Rubber prices likely to remain high on robust demand
Faster-than-expected global economic recovery and acceleration in the demand for natural rubber (NR) will likely keep rubber prices high in the short and medium term, said the Association of Natural Rubber Producing Countries (ANRPC).
The association said in its latest NR Trends and Statistics report that demand for rubber was strongly dependent on the global economic growth. “These fundamentals will likely continue to support rubber prices as growing demand may offset the post-wintering rise in supply.”
The International Monetary Fund in its revised World Economic Outlook report in late April had indicated a stronger-than-anticipated economic recovery. The world economy is expected to grow at 4.2% in 2010 against 3.9% projected in January and 3.25% in October 2009.

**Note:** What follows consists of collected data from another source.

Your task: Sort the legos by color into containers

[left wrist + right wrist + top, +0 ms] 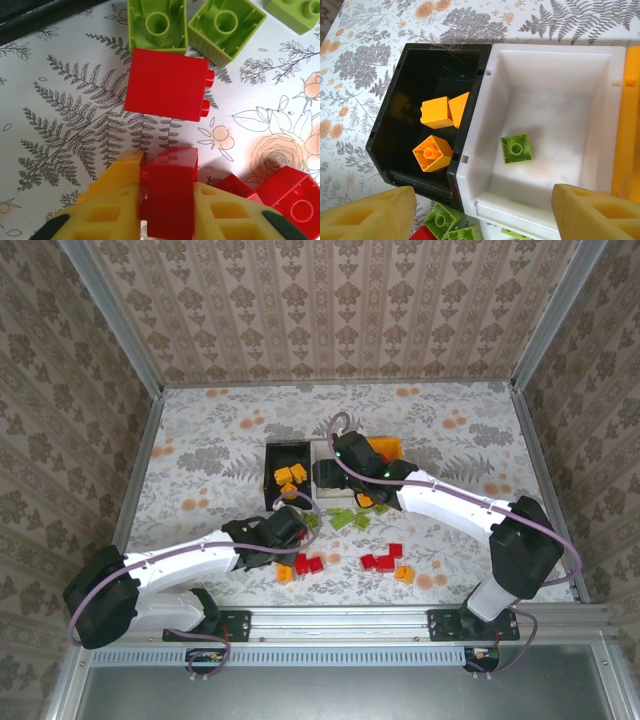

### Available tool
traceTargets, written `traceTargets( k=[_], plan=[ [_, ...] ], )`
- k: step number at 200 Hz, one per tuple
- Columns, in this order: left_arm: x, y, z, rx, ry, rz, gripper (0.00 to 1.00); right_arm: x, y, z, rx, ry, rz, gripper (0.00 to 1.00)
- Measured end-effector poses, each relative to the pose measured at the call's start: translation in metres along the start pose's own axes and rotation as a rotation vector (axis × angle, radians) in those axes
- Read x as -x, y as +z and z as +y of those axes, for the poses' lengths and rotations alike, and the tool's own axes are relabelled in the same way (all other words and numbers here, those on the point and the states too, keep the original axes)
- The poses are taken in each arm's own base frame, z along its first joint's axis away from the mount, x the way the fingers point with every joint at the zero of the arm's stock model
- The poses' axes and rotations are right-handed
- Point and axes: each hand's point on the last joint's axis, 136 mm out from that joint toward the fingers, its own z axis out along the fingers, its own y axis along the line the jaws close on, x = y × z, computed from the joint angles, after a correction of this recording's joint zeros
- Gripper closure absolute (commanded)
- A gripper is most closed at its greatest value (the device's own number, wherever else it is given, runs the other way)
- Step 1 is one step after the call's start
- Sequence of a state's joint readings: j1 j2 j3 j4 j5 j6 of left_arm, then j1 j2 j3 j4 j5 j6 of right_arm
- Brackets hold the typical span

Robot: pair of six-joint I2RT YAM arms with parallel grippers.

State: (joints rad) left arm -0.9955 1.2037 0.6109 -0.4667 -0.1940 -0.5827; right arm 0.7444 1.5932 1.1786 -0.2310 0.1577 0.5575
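My left gripper (167, 200) is shut on a red lego (170, 190) just above the table, near the front of the pile (290, 530). Another red lego (167, 85) lies on its side ahead of it, with two upturned green legos (157, 22) beyond. My right gripper (482, 220) is open, with nothing between its fingers, over the white container (550, 60), where one green lego (516, 148) lies. The black container (382, 150) holds three orange legos (432, 152). The orange container (627, 125) is at the right edge.
Loose red legos (385, 560), orange legos (404, 574) and green legos (350, 518) lie scattered on the floral tablecloth in front of the containers. More red legos (295, 200) sit just right of my left fingers. Metal frame rails border the table.
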Motion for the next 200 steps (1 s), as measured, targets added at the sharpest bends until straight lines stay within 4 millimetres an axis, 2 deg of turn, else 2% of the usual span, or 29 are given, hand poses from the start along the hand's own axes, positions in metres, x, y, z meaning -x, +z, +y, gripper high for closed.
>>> traceTargets(
  k=[38,61,77,94,113,134,162,184,200],
  plan=[
    [0.01,-0.007,-0.006,-0.017,-0.003,-0.016,0.8,0.003,-0.007,-0.01,-0.019,0.015,-0.018,0.27],
    [0.026,-0.018,-0.013,-0.041,-0.007,-0.052,0.81,0.002,-0.016,-0.023,-0.044,0.04,-0.035,0.26],
    [0.048,-0.03,-0.024,-0.072,-0.001,-0.094,0.81,0.0,-0.023,-0.037,-0.073,0.059,-0.048,0.26],
    [0.08,-0.043,-0.041,-0.105,0.014,-0.151,0.82,-0.007,-0.035,-0.058,-0.114,0.09,-0.062,0.26],
    [0.117,-0.047,-0.065,-0.141,0.044,-0.198,0.83,-0.019,-0.049,-0.085,-0.174,0.125,-0.072,0.26],
    [0.154,-0.039,-0.093,-0.181,0.077,-0.222,0.84,-0.034,-0.065,-0.114,-0.244,0.162,-0.077,0.26],
    [0.203,-0.016,-0.127,-0.221,0.123,-0.237,0.85,-0.053,-0.086,-0.144,-0.315,0.2,-0.082,0.26],
    [0.233,0.004,-0.142,-0.238,0.136,-0.244,0.85,-0.06,-0.103,-0.156,-0.338,0.222,-0.1,0.26],
    [0.247,0.02,-0.143,-0.241,0.128,-0.239,0.83,-0.063,-0.113,-0.159,-0.338,0.235,-0.112,0.26]
  ],
)
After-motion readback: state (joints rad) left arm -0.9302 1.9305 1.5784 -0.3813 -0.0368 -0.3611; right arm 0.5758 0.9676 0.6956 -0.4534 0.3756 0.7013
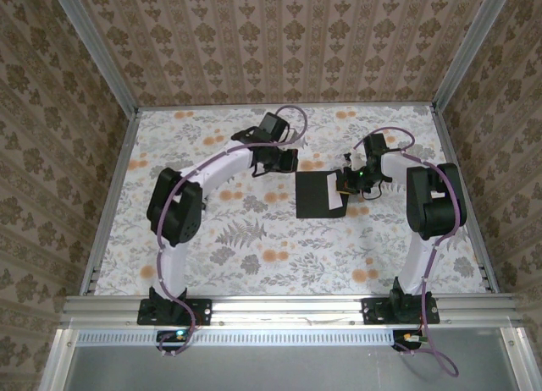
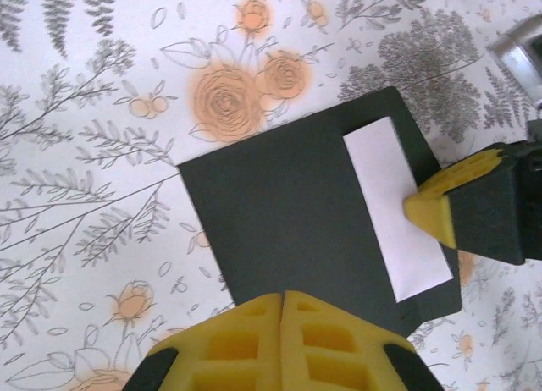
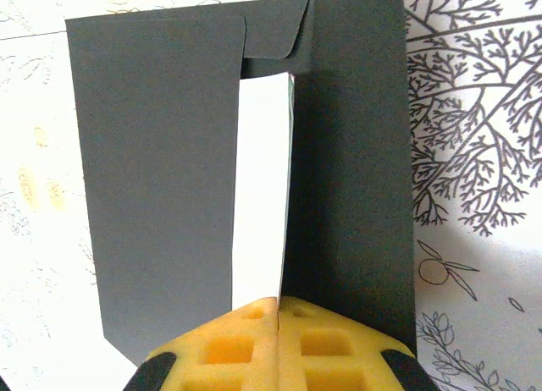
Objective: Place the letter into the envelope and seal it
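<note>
Letter [image 2: 394,209] is seen partly tucked into the envelope [image 2: 288,222]. Left fingers [image 2: 237,344] are shut, empty. Right fingers [image 3: 237,344] are shut against the letter's edge.

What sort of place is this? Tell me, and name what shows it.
Probably a staged robot test booth, not a real room: wallpapered panels in a metal frame, a floral tablecloth, arms bolted to a rail.

There is 1 black envelope [image 1: 315,196] and 1 white letter [image 1: 336,197]. They lie on 1 floral table [image 1: 254,256]. 2 arms are in view: 1 left arm [image 1: 182,206] and 1 right arm [image 1: 434,203]. There are 2 grippers, 1 left gripper [image 1: 276,163] and 1 right gripper [image 1: 348,184], each with 2 yellow fingers [image 3: 229,344].
</note>
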Action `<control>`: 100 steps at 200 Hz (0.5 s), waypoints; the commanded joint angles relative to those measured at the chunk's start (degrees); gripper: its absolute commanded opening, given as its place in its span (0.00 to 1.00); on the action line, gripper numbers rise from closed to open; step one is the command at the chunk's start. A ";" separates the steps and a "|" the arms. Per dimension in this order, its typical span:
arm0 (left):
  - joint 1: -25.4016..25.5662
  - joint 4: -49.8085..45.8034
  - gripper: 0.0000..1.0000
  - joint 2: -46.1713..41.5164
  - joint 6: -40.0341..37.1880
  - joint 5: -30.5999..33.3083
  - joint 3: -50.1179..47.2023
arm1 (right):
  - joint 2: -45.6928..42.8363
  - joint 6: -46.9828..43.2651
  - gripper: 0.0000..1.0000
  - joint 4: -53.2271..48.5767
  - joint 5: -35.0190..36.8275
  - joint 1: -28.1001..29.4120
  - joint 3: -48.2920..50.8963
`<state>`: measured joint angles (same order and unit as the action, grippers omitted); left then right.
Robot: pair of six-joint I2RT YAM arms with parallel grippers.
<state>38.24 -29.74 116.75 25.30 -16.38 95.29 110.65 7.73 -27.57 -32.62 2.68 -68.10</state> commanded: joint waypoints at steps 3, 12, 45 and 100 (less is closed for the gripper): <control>-1.02 -1.63 0.00 2.95 -0.09 2.20 -3.19 | 0.34 0.36 0.00 -1.34 0.10 0.33 -0.81; -1.06 -1.56 0.00 3.97 -0.28 2.44 -3.35 | 0.18 0.35 0.00 -1.43 0.10 0.31 -0.74; -0.97 0.32 0.00 7.35 -0.68 3.74 -3.07 | -0.12 0.54 0.00 -1.17 0.09 0.31 -0.37; -0.68 1.67 0.00 9.68 0.06 2.14 -0.92 | -0.15 0.89 0.00 -0.83 -0.06 0.40 -0.11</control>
<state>37.41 -28.69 125.29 25.28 -13.65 92.77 110.65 7.81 -27.55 -32.62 2.68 -68.10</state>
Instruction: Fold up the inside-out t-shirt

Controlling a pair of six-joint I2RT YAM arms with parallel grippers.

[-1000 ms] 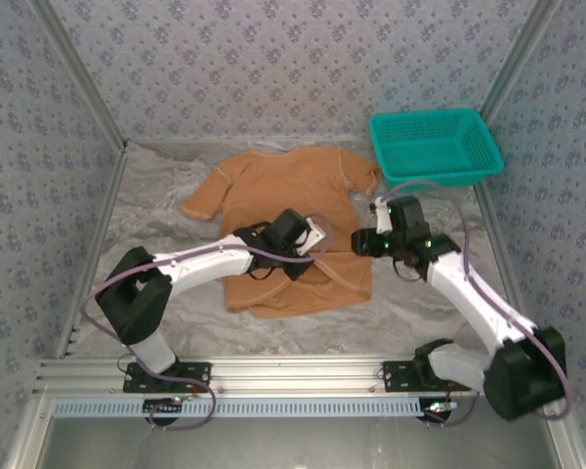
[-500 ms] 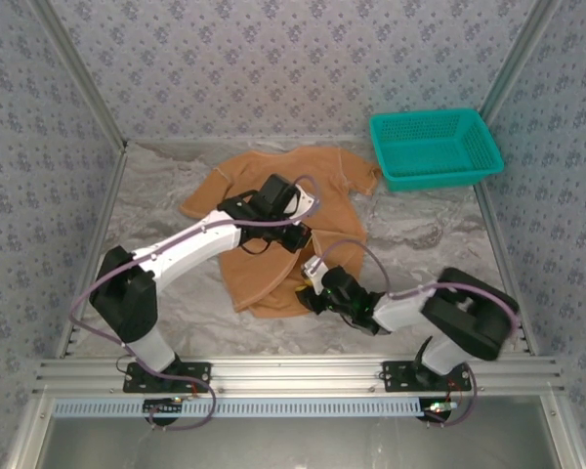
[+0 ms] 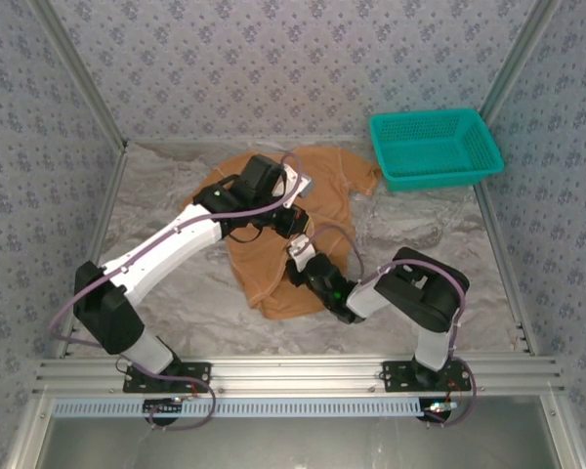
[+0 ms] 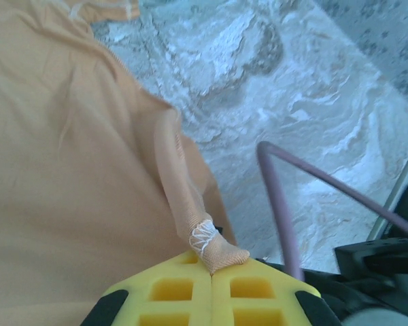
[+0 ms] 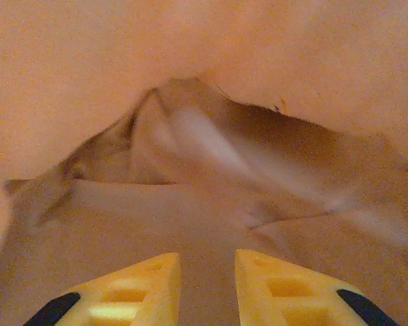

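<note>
The inside-out t-shirt (image 3: pixel 334 184) is orange-tan and lies mid-table, its right side drawn over toward the middle. My left gripper (image 3: pixel 286 221) hovers over the shirt's centre. In the left wrist view this left gripper (image 4: pixel 212 268) is shut on a hem corner (image 4: pixel 211 246) with white stitching, and a taut strip of cloth runs up from it. My right gripper (image 3: pixel 296 257) sits low at the shirt's front right edge. In the right wrist view the right gripper (image 5: pixel 205 272) points into a fold of the t-shirt (image 5: pixel 190 156), fingers apart, nothing pinched between them.
A teal mesh basket (image 3: pixel 436 147) stands at the back right corner. Bare marbled tabletop (image 3: pixel 176 264) shows left and right of the shirt. Patterned walls close in the back and sides. The right arm's cable (image 4: pixel 279 197) crosses near the left gripper.
My left gripper has carried the hem back and to the left, folding the shirt over. The right arm has swung down from the right side to the shirt's front edge, jaws narrowing.
</note>
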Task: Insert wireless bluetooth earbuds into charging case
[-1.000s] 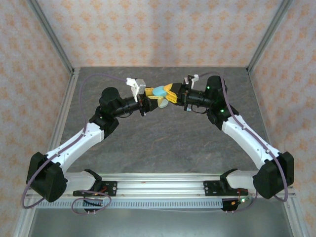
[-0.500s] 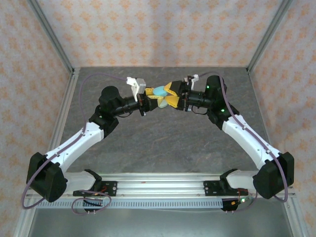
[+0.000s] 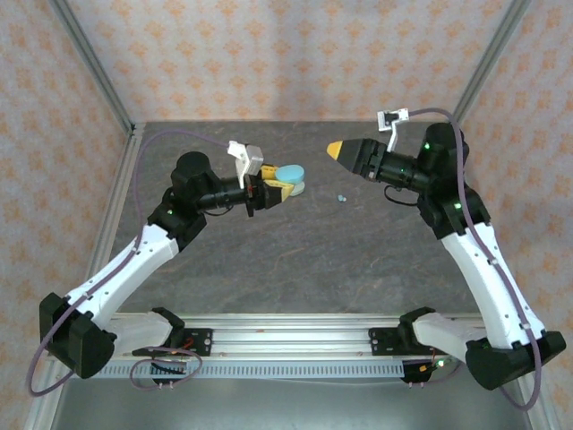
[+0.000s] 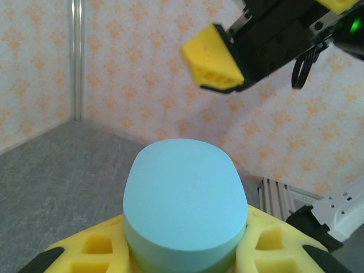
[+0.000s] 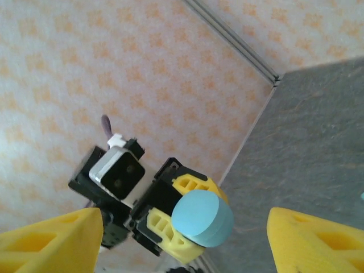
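The fingers of my left gripper (image 3: 283, 182) are bright yellow, and so are those of my right gripper (image 3: 335, 149); both sit on black bodies. The charging case (image 4: 185, 193) is a plain, matt pale blue with no marking. A tiny earbud (image 3: 341, 197) is the same pale blue. The table (image 3: 295, 260) is dark grey, mottled like stone. The walls (image 3: 269, 54) are peach with a repeating orange floral motif. My arm links (image 3: 121, 273) are white and my cables (image 3: 179, 136) purple.

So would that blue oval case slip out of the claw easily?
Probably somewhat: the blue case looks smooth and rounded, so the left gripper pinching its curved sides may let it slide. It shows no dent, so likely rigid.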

In addition, the high NR import and consumption in China, India and Malaysia in the first quarter of this year were clear indications of acceleration in NR demand.
“More than 45% of the global NR demand comes from these countries, which are the three major consuming countries in the ANRPC,” said the association. The ANRPC member countries represent about 94% of the global NR supply.
Malaysia, for example, posted an annualised 13.3% rise in consumption and 28.3% in NR import in the first quarter of this year.
“The country is in transition from an NR exporter to NR importer,” ANRPC said adding that Malaysia imported an estimated 183,500 tonnes of NR during first quarter of 2010.
Malaysia’s dominant glove manufacturing industry looks set to benefit from the higher demand resulting from the US government US$940bil health bill.
According to ANRPC, NR demand would likely receive a further boost as a section of the tyre manufacturing industry would enter the market after April.
It added tyre manufacturing industry by and large, postponed purchases in March and April in expectation of comfortable supply availability after the wintering season.
For this year, global NR production is anticipated to grow by 6.2% to 9.4 million tonnes from 8.82 million tonnes, said ANRPC.
Yielding area is estimated to expand this year by 6,000ha in India, 23,000ha in Vietnam, 22,000ha in China and 10,000ha in Cambodia.
While biggest producer Thailand’s 2010 hectarage data were not available, ANRPC said Indonesia’s yielding area was estimated to have expanded marginally by 3,000ha .
As for Malaysia, due to severe shortage of labour, a section of smallholders does not harvest rubber unless “prices are highly favourable.”
ANRPC said an estimated 85,000ha of mature areas, left untapped in Malaysia, were opened for harvesting this year, thanks to favourable prices.
Factors that could affect rubber market in the coming months, after the end of the wintering season in April, include the age structure of existing yielding areas in major producing countries which could exert downward pressure on average yield.
In addition, the appreciation in the currencies of NR exporting countries versus the US dollar normally exerts upward pressure on prices of NR. “A stronger local currency compels exporters to raise the offer prices which are quoted in US dollar,” said ANRPC.
On the other hand, appreciation in the Japanese yen against the US dollar could push NR prices downward.